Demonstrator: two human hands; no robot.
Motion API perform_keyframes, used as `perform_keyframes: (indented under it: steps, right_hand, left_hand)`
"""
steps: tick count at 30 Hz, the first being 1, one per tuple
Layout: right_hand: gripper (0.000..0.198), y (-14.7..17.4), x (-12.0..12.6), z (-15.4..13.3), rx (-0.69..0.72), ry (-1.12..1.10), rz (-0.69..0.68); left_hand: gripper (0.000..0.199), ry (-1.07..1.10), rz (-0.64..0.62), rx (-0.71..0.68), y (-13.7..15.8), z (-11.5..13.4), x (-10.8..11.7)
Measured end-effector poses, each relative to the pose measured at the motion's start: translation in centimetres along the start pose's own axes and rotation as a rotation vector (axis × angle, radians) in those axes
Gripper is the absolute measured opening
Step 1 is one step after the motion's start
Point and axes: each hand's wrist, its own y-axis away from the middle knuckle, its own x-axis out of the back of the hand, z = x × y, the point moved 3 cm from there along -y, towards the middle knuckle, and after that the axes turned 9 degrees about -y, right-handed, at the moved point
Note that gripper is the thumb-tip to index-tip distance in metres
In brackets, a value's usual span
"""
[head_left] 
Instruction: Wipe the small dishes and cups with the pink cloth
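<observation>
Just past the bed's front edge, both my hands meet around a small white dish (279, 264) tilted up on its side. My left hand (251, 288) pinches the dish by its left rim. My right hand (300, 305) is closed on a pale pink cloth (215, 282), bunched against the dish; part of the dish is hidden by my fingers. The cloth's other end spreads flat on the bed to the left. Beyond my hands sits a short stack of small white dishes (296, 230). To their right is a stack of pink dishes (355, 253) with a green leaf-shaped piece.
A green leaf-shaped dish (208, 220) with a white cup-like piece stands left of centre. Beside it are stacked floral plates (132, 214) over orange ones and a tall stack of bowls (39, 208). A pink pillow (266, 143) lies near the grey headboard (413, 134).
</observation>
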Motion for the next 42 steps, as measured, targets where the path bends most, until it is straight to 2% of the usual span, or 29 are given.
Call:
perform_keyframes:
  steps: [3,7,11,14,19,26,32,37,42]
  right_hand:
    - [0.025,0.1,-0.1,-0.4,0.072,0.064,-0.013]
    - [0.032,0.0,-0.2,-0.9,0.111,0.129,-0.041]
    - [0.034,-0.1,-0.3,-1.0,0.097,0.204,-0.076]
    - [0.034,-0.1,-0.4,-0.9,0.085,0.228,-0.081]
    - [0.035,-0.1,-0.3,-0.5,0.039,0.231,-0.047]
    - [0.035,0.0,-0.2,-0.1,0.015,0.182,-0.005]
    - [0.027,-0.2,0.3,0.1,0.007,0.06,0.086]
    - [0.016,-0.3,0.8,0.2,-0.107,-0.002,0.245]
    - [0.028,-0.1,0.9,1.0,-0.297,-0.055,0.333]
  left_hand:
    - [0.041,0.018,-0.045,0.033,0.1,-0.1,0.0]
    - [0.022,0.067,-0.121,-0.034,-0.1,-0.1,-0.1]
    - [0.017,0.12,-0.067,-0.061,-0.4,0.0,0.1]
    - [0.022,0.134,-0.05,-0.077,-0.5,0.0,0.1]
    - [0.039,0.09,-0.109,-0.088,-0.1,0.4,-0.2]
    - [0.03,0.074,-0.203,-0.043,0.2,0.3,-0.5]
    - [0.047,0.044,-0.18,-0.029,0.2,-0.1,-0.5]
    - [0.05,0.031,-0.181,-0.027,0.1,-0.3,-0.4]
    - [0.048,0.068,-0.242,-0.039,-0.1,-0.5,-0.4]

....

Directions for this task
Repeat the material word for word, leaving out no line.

Response below
Demonstrator: two human hands; no robot.
Motion API perform_keyframes, used as `perform_keyframes: (indented under it: steps, right_hand, left_hand)`
"""
steps: tick count at 30 Hz, the first being 1, one per tuple
Layout: right_hand: gripper (0.000..0.198), y (-14.7..17.4), x (-12.0..12.6), z (-15.4..13.3), rx (-0.69..0.72), ry (-1.12..1.10), rz (-0.69..0.68); left_hand: gripper (0.000..0.199), ry (-1.07..1.10), rz (-0.64..0.62), rx (-0.71..0.68), y (-13.7..15.8), z (-11.5..13.4), x (-10.8..11.7)
Measured end-effector poses, each relative to the pose measured at the motion's start: translation in centimetres along the start pose's own axes and rotation as a rotation vector (axis × angle, radians) in those axes
Gripper is the absolute measured opening
Step 1 is one step after the motion's start
Point and axes: each hand's wrist, its own y-axis away from the middle knuckle, its own x-axis out of the back of the hand, z = x × y, the point moved 3 cm from there along -y, towards the middle knuckle, and after that the axes turned 9 degrees about -y, right-handed, at the moved point
Note that gripper is the thumb-tip to index-tip distance in metres
In brackets, a value's usual span
"""
[head_left] 
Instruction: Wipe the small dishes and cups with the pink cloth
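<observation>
Just past the bed's front edge, both my hands meet around a small white dish (279, 264) tilted up on its side. My left hand (251, 288) pinches the dish by its left rim. My right hand (300, 305) is closed on a pale pink cloth (215, 282), bunched against the dish; part of the dish is hidden by my fingers. The cloth's other end spreads flat on the bed to the left. Beyond my hands sits a short stack of small white dishes (296, 230). To their right is a stack of pink dishes (355, 253) with a green leaf-shaped piece.
A green leaf-shaped dish (208, 220) with a white cup-like piece stands left of centre. Beside it are stacked floral plates (132, 214) over orange ones and a tall stack of bowls (39, 208). A pink pillow (266, 143) lies near the grey headboard (413, 134).
</observation>
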Motion for the next 42 steps, as measured, targets where the path bends most, until it is straight to 2% of the usual span, or 29 are given.
Call:
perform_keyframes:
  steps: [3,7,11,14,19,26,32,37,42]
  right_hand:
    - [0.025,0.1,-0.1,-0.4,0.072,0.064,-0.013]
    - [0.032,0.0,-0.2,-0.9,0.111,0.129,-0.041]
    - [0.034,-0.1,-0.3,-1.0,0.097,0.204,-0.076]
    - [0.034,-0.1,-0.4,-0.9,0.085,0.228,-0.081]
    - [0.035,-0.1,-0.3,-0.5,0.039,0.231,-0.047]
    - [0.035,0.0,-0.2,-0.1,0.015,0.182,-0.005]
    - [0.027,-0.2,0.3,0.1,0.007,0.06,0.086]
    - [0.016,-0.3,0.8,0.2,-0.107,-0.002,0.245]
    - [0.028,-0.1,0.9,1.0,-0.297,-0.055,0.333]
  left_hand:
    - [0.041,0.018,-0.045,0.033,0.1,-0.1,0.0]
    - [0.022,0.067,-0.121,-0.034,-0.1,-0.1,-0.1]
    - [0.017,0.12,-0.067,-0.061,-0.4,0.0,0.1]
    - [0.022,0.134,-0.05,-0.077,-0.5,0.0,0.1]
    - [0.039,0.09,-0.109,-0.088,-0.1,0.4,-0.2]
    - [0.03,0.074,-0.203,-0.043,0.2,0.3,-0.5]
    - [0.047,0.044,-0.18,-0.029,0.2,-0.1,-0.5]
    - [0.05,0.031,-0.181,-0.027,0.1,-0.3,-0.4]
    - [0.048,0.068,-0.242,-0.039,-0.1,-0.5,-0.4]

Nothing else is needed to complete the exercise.